One would like Irene Khan to discuss what it was about the redefinition of the status of Ahmadiyyas was so worrying. Why would it matter, if they are called "Muslims" or not, if Islam itself is the religion of peace and tolerance we hear that it is? Why would being declared "not-Muslim" affect the wellbeing, in Bangladesh, of Ahmadiyyas? Irene Khan knows the answer. But she persists in refusing to join Ali Sina, Ibn Warraq, and others. Instead she pretends that the problem is not Islam, not the words of Qur'an and hadith -- no, no, that will never do -- but the "cultural" or "civilizational" attitudes that, for some reason, are remarkably coincident in time and space with Islam.

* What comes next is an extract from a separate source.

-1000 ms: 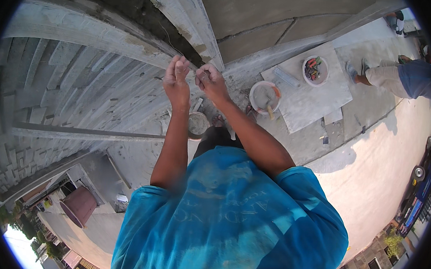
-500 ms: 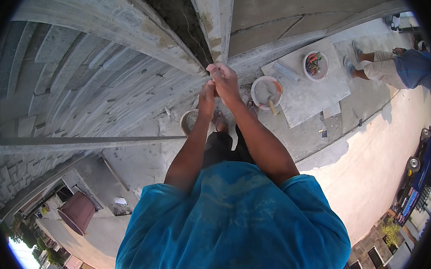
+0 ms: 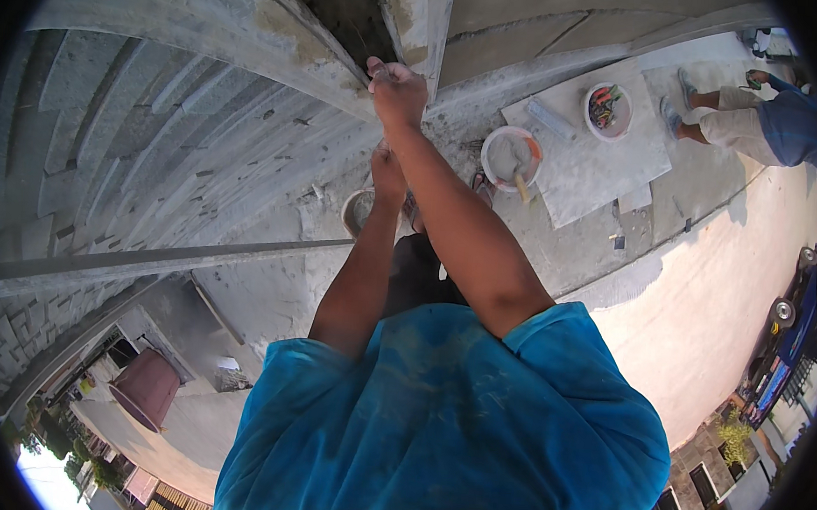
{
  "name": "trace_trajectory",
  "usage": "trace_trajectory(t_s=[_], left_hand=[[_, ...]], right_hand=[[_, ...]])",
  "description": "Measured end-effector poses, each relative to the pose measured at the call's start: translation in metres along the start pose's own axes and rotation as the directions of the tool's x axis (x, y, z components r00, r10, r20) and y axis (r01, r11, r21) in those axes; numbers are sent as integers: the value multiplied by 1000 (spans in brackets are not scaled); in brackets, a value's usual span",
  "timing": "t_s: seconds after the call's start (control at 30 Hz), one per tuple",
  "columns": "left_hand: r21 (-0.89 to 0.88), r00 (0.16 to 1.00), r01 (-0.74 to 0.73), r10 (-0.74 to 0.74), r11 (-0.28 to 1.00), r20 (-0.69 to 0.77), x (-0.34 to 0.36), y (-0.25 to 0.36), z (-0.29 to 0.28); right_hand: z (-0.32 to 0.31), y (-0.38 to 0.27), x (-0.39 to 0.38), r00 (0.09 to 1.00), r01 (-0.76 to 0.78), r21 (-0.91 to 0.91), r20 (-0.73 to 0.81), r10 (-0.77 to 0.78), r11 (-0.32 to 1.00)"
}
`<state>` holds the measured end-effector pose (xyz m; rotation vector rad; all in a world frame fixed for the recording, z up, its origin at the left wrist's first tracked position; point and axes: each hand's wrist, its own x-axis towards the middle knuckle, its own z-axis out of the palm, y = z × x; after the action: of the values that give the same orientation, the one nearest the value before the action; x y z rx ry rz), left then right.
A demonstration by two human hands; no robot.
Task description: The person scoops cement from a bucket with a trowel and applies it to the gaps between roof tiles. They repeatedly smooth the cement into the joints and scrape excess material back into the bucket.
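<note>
My right hand (image 3: 400, 91) is raised at the lower end of a dark recess (image 3: 348, 22) between two grey concrete edges. Its fingers are closed in a pinch, at the spot where a thin string ran down the recess a moment ago; the string itself is hard to make out now. Below it, partly behind my right wrist, my left hand (image 3: 389, 168) is closed, and whatever it holds is hidden. Next to the hands, on the left, rises a wall of layered grey stone strips (image 3: 144, 136). A smooth plastered surface (image 3: 516, 19) lies to the right of the recess.
A bucket of grey mortar (image 3: 511, 158) with a handled tool stands by my feet. Beyond it, a tool bucket (image 3: 609, 111) and clear bottle-like tube (image 3: 551, 120) rest on a grey board (image 3: 610, 169). Another bucket (image 3: 355, 212) sits left of my feet. A person (image 3: 763, 118) stands far right.
My right hand has moved up and slightly left along the recess, away from my left hand, which has dropped slightly. The hands were together before. The view has shifted a little.
</note>
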<state>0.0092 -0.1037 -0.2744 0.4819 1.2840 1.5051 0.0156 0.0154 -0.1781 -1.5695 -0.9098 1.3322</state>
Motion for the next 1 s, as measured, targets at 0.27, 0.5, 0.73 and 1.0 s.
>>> trace_trajectory(t_s=[0.27, 0.5, 0.73, 1.0], left_hand=[[-86, 991, 103, -95, 991, 97, 7, 1, -21], [-4, 991, 61, -60, 998, 118, 6, 3, -26], [-104, 990, 126, -119, 987, 73, 4, 13, -18], [83, 995, 88, -92, 993, 45, 4, 19, -19]], right_hand=[[17, -2, -1, 979, 74, -94, -185, -91, 993], [21, 8, 1, 964, 112, -181, -221, -151, 977], [16, 1, 1, 974, 80, -146, -200, -109, 986], [23, -3, 1, 965, 77, -156, -235, -113, 985]])
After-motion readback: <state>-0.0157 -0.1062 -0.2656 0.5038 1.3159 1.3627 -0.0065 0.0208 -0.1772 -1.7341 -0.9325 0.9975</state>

Meanwhile, let's keep a close watch on Bangladesh. Make no mistake: it is an unpleasant place, made unpleasant by the aggressions of Islam. No Tales of a Bengal Lancer, and no verses by the once-celebrated Rabindranath Tagore (not a Muslim, so disliked very much in Bangladesh), are part of present-day Bangladesh, or to make it more pleasingly exotic, Bangla Desh. The massacres of millions of insufficiently loyal, or insufficiently Muslim, Bangladeshis by the army of West Pakistan seems to have left little impression. One might, under the circumstances, have thought that that little display of murderous aggression, with the stated aim of restoring the right rule of Allah to a wavering Bengali population, might have had long-term effects of fervor. This does not seem to have happened -- always excepting the handful of skeptical freedom-lovers who, through the Internet, are learning the disastrous effects Islam has had on the intellect, and on human potential, everywhere it has imposed its will.